The Encyclopedia Americana (1920)/Newberry Library

Edition of 1920. See also Newberry Library on Wikipedia, and the disclaimer.

NEWBERRY LIBRARY, Chicago, Ill., is a free library of reference established in 1887 and maintained by a moiety of the estate of Walter Loomis Newberry (1804-68), a pioneer merchant of Chicago. Since 1894 it has occupied a fine structure of Spanish-Romanesque architecture built of Connecticut granite, situated on Walton place, between Dearborn avenue and North Clark street. The collection consists of over 375,000 books, pamphlets, manuscripts, etc., representative of the principal fields of knowledge and branches of learning which fall within its province; bibliography and the history of printing, religion and theology, philosophy, psychology and ethics, history, political science, geography, biography, language, literature and (in part) the fine arts.

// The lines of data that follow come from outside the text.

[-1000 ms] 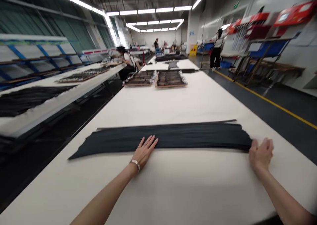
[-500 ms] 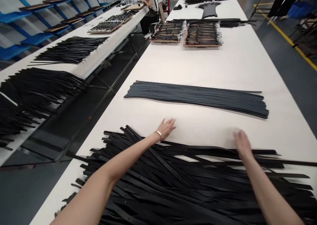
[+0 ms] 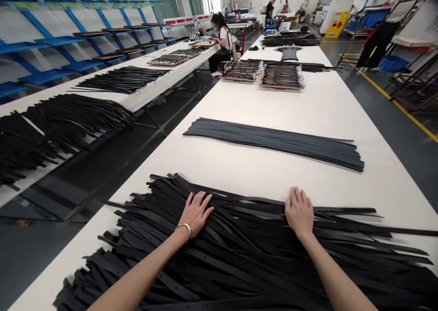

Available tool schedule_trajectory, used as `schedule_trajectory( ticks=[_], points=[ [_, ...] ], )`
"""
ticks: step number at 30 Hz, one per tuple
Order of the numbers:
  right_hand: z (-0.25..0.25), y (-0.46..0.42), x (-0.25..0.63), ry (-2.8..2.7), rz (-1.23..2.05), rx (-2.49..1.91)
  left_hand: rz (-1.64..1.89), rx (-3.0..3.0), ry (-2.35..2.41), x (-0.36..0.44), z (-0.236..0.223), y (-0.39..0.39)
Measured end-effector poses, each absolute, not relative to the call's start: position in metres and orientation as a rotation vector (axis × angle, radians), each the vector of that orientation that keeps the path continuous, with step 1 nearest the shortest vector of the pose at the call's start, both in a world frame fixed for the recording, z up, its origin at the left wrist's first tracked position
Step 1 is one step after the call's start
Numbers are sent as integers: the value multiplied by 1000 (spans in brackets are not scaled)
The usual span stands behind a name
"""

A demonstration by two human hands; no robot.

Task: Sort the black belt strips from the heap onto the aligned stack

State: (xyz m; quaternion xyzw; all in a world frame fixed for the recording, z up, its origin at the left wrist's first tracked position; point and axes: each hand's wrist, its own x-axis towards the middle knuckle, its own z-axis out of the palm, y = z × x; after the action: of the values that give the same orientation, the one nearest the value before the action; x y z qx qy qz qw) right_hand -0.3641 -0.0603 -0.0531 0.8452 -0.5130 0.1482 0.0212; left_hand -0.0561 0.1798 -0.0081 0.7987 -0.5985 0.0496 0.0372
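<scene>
A large loose pile of black strips [image 3: 239, 256], perhaps belt straps, covers the near part of the white table [image 3: 239, 176]. On the pile's upper left rests my left hand [image 3: 195, 213], fingers spread, a bracelet at its wrist. My right hand [image 3: 299, 210] lies flat across the pile's far edge, its fingertips reaching onto the tabletop. Neither hand holds a strip. Beyond them a neat, aligned bundle of dark strips [image 3: 273, 143] stretches crosswise on the table. Some strips under my hands and forearms are hidden.
Two trays of packed straps [image 3: 282, 76] stand farther up the table. More black strips [image 3: 119, 79] lie on the side table [image 3: 143, 92] at left, where a person [image 3: 222, 41] sits. Blue racks [image 3: 61, 41] line the left side. Another person [image 3: 379, 37] stands at right.
My left hand has moved left and back onto the pile. My right hand has shifted left and settled on the strips' far edge. The view has tilted up, showing more of the room.
</scene>
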Motion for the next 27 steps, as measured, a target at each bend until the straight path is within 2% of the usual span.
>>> schedule_trajectory(
  ticks=[14,27],
  points=[
    [-53,-55,-368,-1556,652,2620,154,2489,-1748,-69,-6,183],
    [-53,-55,-364,-1551,592,2612,166,2479,-1717,-67,-6,183]
  ],
)
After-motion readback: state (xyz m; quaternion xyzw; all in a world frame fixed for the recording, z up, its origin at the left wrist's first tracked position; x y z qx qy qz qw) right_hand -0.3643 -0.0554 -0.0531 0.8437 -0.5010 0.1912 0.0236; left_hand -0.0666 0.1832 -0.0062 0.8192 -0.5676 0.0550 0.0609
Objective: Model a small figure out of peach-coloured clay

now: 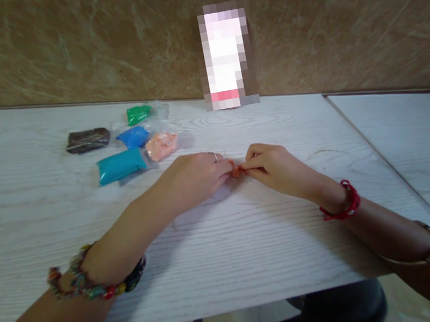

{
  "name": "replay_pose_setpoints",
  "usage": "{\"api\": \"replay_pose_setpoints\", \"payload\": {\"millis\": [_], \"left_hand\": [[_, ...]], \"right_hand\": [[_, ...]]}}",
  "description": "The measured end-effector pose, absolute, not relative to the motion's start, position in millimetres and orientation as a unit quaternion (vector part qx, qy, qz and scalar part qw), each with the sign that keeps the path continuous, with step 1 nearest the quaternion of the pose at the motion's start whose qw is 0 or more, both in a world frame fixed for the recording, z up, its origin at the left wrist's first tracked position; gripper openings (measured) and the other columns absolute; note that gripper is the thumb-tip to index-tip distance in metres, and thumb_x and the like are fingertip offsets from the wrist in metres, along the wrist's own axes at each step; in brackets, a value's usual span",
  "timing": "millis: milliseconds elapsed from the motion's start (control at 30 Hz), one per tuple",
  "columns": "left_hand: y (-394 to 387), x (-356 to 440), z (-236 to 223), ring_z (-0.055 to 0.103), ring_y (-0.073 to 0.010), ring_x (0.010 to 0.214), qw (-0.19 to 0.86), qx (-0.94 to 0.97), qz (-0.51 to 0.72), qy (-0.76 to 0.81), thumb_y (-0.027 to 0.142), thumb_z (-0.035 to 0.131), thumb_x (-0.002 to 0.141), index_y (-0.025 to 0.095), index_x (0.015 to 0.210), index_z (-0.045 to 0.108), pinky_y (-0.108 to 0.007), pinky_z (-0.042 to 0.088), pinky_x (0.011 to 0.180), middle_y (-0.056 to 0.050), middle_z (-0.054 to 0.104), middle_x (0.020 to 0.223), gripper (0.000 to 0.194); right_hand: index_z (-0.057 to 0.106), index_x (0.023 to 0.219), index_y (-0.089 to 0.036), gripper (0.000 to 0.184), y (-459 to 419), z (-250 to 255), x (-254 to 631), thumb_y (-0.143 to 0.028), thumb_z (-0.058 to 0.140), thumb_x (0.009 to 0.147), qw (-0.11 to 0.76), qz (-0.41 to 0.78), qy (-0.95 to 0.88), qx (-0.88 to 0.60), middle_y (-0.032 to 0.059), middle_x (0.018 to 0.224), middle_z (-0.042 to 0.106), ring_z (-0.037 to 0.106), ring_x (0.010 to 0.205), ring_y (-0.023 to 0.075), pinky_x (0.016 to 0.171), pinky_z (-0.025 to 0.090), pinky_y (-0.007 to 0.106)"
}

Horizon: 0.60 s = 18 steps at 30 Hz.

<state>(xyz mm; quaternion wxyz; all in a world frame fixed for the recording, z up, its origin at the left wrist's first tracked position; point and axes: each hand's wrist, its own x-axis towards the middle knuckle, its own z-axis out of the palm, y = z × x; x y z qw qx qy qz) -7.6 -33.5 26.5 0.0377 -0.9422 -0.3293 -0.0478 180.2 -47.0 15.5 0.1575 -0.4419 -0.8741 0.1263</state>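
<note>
A small lump of orange-brown modelling clay (237,169) is pinched between my two hands, just above the white table. My left hand (203,175) grips its left side with closed fingers; a ring sits on one finger. From the other side, my right hand (272,165) pinches the lump between thumb and fingertips. Fingers cover part of the clay, so its full shape is hidden. Nearest to my left hand lies a clear packet of peach clay (162,146), with a teal packet (121,166) beside it.
Behind these lie a blue packet (134,137), a green packet (139,114) and a dark brown packet (88,140). A blurred-out upright phone-like object (224,54) leans on the brown marbled wall (96,54). A seam crosses the white wood-grain table (218,271) at right.
</note>
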Motion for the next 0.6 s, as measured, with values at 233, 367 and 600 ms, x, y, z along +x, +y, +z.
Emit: {"api": "replay_pose_setpoints", "payload": {"millis": [233, 367, 600], "left_hand": [[-33.8, -8.9, 25.7, 0.059, -0.0118, 0.064, 0.048, -0.937, -0.054, -0.341, 0.029, 0.040, 0.088, 0.022, 0.094, 0.065, -0.021, 0.036, 0.050, -0.002, 0.067, 0.078, 0.026], [-34.1, -9.6, 26.8, 0.059, -0.0115, 0.065, 0.059, -0.934, -0.055, -0.349, 0.031, 0.040, 0.088, 0.020, 0.092, 0.065, -0.021, 0.034, 0.049, -0.003, 0.067, 0.080, 0.028], [-35.7, -8.0, 24.4, 0.059, -0.0136, 0.062, 0.061, -0.929, -0.042, -0.362, 0.035, 0.042, 0.087, 0.019, 0.091, 0.066, -0.023, 0.033, 0.048, -0.003, 0.067, 0.078, 0.029]], "right_hand": [[0.073, 0.081, -0.019, 0.022, -45.7, 13.0, 182.6, -0.011, 0.052, 0.080, 0.197, 0.141, -0.851, -0.465, 0.0031, 0.077, 0.061, 0.054, 0.069, 0.0099, 0.064, 0.040, 0.022], [0.073, 0.081, -0.019, 0.022, -46.7, 14.0, 183.2, -0.011, 0.053, 0.080, 0.183, 0.127, -0.858, -0.463, 0.0033, 0.077, 0.061, 0.054, 0.069, 0.0098, 0.065, 0.041, 0.022], [0.073, 0.084, -0.019, 0.022, -49.6, 16.9, 182.8, -0.012, 0.053, 0.080, 0.164, 0.115, -0.868, -0.455, 0.0040, 0.076, 0.061, 0.054, 0.068, 0.0100, 0.063, 0.041, 0.021]]}}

The original plans of the trustees contemplated the gathering of a general collection of reference and source books on all subjects. Later, however, a co-operative arrangement was entered into with the Chicago public and other libraries under which the field of knowledge was roughly divided among them, and a policy of non-duplication of books was adopted. In each of its divisions the library possesses many treasures, making it one of the most valuable book collections in the United States. Under the head of education, notably, teachers will find an excellent working collection of authoritative works on the past history of their profession and on its present condition, tendencies, methods, theory and practice. The majority of the books are, naturally, mainly intended for the use of professional scholars, but all classes of readers from the most learned investigator to the boy or girl seeking information for school use are welcomed.